The disdain that is shown towards pop music, and implicitly towards drag, wouldn’t be as much of a problem if it didn’t permeate the whole film. It’s got a La La Land problem, but a little more poisoned because it’s clear that it isn’t just the perspective of Jackson specifically as a character (and the subjectivity of the film is thrown about freely between Jackson and Ally without really grounding the film’s vision in either), but perhaps of Cooper as well. Cooper makes a point to shoot a scene in which Ally skips away from her shitty restaurant job in a dark alley singing the intro to “Somewhere Over the Rainbow”, removing the drag of another industry. Back at the drag bar, while he isn’t outright full of contempt for what drag queens do, he does dichotomize between what drag queens like Willam and Shangela do and what Ally does: drag queens do “karaoke stuff” and Ally performs.
As part of Gaga’s project, is A Star is Born tinged with regret about the direction of her career? It might be presumptuous to say so, but, as in “Marry the Night”, the is a retracing of who she, Ally, once was, spritely singer songwriter, to who she became, megafamous pop star for whom artifice is an easel. The requirement of the film’s final scene, a heartbreaking ballad (here, it’s a song called “I’ll Never Love Again”) is two-fold: both as the standard ending for A Star is Born, and to have Ally walk back on the sparkles and, in honoring Jackson’s memory, honor and revive her “old self”. And while Gaga is given a very beautiful tight closeup, a kind of Judy moment so to speak, the intriguing and alienating effect is that it still feels like drag, but maybe not Gaga’s drag. But Cooper’s drag of Gaga’s drag.
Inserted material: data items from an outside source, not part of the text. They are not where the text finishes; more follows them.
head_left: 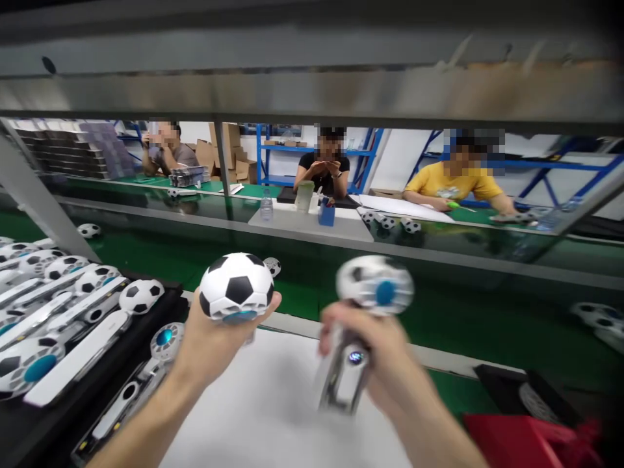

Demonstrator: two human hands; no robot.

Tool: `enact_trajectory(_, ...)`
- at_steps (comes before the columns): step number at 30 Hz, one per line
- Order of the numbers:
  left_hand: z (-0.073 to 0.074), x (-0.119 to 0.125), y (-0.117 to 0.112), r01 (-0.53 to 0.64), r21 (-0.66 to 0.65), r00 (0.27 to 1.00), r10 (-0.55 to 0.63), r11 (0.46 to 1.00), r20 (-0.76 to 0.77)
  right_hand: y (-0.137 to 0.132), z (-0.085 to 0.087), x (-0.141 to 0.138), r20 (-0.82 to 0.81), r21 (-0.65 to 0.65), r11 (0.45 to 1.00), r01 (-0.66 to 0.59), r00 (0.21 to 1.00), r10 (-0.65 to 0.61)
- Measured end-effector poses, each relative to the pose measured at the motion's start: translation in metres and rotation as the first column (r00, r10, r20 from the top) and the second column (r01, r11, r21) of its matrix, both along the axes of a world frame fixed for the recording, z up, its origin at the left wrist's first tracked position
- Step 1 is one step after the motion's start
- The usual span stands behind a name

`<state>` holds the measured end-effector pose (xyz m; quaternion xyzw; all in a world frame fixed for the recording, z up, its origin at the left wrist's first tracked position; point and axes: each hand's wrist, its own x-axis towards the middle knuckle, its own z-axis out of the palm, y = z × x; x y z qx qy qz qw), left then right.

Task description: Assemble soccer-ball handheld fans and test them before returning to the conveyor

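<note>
Now, left hand [209,338]: fingers curled up around the underside of a football-patterned ball [237,286], which we hold raised above the white mat [273,416] on our bench.
Right hand [375,354]: fingers clamped round the handle of a hand fan [374,284], blurred, near the ball but apart.
Progress: we judge much is done; the black tray [19,435] at our left lies full of similar fans, and only these two pieces are in hand.
Room: open over the mat; tray edge close on the left, red bin [526,442] on the right, green belt [463,325] beyond, metal rail [312,84] overhead.
Others: three people sit across the belt, well apart.
</note>
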<state>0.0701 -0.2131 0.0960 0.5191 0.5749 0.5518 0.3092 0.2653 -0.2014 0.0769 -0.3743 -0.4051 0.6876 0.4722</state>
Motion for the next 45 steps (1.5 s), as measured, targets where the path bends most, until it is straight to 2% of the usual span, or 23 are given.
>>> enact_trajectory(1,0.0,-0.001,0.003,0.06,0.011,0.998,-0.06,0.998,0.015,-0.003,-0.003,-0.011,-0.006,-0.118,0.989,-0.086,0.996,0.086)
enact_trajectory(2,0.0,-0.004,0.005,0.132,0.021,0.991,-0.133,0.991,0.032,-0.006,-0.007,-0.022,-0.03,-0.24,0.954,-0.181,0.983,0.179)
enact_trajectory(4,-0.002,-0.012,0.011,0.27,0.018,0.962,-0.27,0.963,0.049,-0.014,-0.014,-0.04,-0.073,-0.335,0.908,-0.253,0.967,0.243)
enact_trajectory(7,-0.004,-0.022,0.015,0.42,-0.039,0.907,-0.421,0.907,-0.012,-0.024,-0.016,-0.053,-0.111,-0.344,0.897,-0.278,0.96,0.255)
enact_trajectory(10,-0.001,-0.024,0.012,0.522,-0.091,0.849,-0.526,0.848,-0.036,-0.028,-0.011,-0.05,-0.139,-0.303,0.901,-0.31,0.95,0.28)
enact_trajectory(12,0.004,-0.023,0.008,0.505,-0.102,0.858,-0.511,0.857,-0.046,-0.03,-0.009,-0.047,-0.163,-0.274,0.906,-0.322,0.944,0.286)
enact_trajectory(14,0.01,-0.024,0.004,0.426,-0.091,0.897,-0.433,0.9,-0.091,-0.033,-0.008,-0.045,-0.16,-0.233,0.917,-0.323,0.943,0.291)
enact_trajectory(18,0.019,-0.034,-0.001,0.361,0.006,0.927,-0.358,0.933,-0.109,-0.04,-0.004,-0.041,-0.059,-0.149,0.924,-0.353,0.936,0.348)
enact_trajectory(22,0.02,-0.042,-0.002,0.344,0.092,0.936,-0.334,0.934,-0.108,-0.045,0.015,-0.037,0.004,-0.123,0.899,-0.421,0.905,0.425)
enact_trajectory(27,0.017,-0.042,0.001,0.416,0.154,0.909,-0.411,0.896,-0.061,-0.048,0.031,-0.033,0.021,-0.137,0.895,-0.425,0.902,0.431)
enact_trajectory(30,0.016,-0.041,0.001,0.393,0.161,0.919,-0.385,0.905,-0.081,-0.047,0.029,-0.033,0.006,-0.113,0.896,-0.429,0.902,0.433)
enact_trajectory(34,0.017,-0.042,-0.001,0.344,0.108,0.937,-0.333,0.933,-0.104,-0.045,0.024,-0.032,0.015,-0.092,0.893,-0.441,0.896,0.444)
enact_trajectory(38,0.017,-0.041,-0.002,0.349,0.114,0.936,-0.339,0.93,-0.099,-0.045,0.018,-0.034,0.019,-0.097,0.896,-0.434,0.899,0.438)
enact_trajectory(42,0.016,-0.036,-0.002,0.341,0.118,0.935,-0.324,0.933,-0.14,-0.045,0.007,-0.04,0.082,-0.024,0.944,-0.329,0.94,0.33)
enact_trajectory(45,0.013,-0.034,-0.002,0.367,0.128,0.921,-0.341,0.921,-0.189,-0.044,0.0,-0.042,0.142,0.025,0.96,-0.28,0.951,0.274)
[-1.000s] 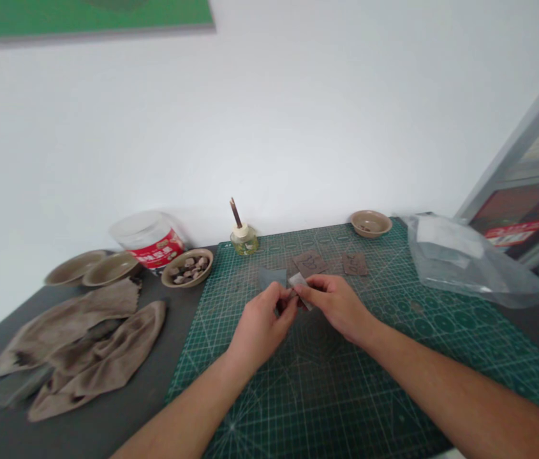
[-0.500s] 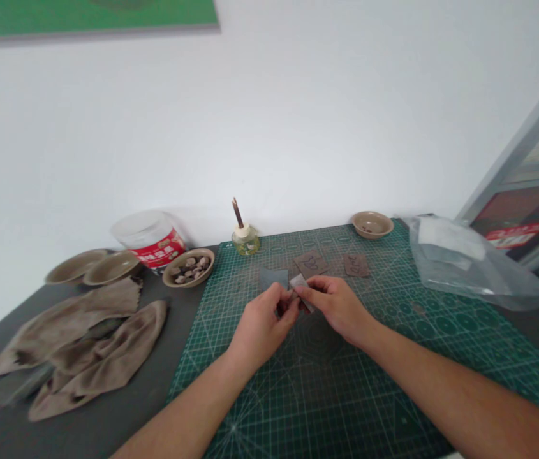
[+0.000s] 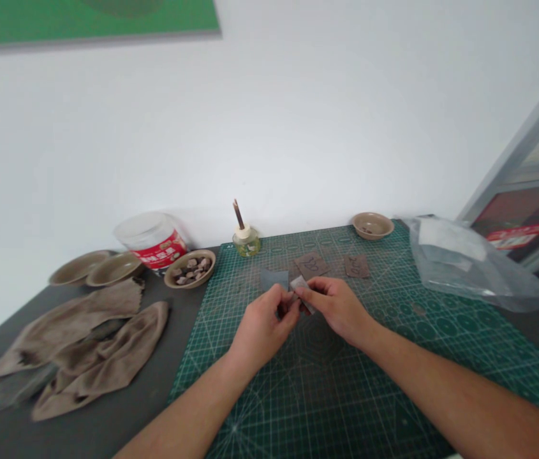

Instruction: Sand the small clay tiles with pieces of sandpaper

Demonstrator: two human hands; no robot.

Critic Dennis Lim once wrote, “The problem with Black Swan is not that it ‘sees everything in quotation marks.’ It sees camp itself in quotation marks. […] Turns out all those mirrors are an apt visual metaphor: Black Swan, at most, is camp about camp.” The incisive acrobatics of Lim’s assertion apply, unfortunately, to A Star is Born, a film that is kinda sorta about songwriting and performance, but with Gaga’s presence almost necessitates the kind of funhouse mirror analysis of its text. The film’s specificity only really exists in the central romance between Jackson and Ally, which is perfectly competent. And the songs are good, too (I’ve had “Shallow” stuck in my head since seeing it). But without a sense of humor about its feline like sense of reincarnation, as if getting too enthused about an early NYU performance by Gaga, A Star is Born is like drag about drag about drag: artifice scoffing at artifice, unaware of how that can be a form of artistic truth in its own right.